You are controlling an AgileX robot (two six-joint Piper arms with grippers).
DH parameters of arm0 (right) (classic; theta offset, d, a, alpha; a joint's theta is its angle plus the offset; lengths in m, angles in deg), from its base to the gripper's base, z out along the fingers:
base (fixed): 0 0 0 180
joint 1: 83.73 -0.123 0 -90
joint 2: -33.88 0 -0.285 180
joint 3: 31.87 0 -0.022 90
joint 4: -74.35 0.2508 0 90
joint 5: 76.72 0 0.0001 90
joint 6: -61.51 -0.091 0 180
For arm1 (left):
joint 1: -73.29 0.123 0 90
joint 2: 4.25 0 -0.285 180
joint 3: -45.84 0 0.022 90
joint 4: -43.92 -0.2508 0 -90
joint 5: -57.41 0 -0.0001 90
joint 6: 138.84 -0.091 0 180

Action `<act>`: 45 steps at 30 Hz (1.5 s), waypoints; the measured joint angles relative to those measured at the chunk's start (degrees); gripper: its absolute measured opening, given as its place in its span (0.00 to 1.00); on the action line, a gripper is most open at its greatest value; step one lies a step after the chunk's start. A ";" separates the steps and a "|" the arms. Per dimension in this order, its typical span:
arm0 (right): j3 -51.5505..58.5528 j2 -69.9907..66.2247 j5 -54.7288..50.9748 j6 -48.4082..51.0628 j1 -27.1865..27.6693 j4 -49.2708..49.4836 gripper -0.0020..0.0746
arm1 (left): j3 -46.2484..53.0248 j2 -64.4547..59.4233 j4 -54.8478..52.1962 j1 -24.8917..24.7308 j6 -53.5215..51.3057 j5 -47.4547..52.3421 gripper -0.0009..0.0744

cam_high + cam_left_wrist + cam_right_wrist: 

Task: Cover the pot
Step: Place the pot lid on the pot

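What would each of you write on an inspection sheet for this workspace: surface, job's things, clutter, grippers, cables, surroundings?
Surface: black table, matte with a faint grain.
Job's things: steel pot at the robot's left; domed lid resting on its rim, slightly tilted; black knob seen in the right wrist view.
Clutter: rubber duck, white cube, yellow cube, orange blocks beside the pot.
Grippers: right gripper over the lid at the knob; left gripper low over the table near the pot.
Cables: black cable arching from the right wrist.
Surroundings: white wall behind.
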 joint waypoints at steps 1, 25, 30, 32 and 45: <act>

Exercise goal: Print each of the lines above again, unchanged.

Solution to this exercise:
You are controlling an AgileX robot (two six-joint Piper arms with grippers).
DH parameters of arm0 (right) (classic; theta offset, d, a, alpha; a joint's theta is its angle plus the offset; lengths in m, angles in deg), from its base to the gripper's base, z out along the fingers:
base (fixed): 0 0 0 180
joint 1: 83.73 -0.123 0 -90
joint 2: -33.88 0 -0.285 180
joint 3: 31.87 0 -0.022 90
joint 4: -74.35 0.2508 0 90
joint 5: 76.72 0 0.0001 90
joint 6: -61.51 -0.091 0 180
For arm1 (left):
joint 1: -73.29 0.123 0 90
joint 2: 4.25 0 -0.285 180
joint 3: -45.84 0 0.022 90
joint 4: -43.92 -0.2508 0 -90
joint 5: -57.41 0 -0.0001 90
joint 6: 138.84 -0.091 0 180

Action `<act>`: 45 steps at 30 Hz (1.5 s), waypoints; the measured joint angles relative to those measured at the chunk's start (degrees); gripper: its absolute measured opening, given as its place in its span (0.00 to 1.00); on the action line, a gripper is most open at its greatest value; step one lies a step after the chunk's start. A ";" separates the steps and a "|" the arms. Per dimension in this order, its typical span:
arm0 (right): j3 -51.5505..58.5528 j2 -69.9907..66.2247 j5 -54.7288..50.9748 j6 -48.4082..51.0628 j1 -27.1865..27.6693 j4 -49.2708..49.4836 gripper -0.0020..0.0746
arm1 (left): j3 -46.2484..53.0248 j2 -64.4547..59.4233 j4 -54.8478..52.1962 j1 -24.8917..24.7308 j6 -53.5215..51.3057 j5 -47.4547..52.3421 gripper -0.0009..0.0744

cam_high + cam_left_wrist + cam_right_wrist: 

Task: Cover the pot
Step: Place the pot lid on the pot

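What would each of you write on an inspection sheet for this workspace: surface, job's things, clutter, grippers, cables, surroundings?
Surface: black table, matte with a faint grain.
Job's things: steel pot at the robot's left; domed lid resting on its rim, slightly tilted; black knob seen in the right wrist view.
Clutter: rubber duck, white cube, yellow cube, orange blocks beside the pot.
Grippers: right gripper over the lid at the knob; left gripper low over the table near the pot.
Cables: black cable arching from the right wrist.
Surroundings: white wall behind.
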 joint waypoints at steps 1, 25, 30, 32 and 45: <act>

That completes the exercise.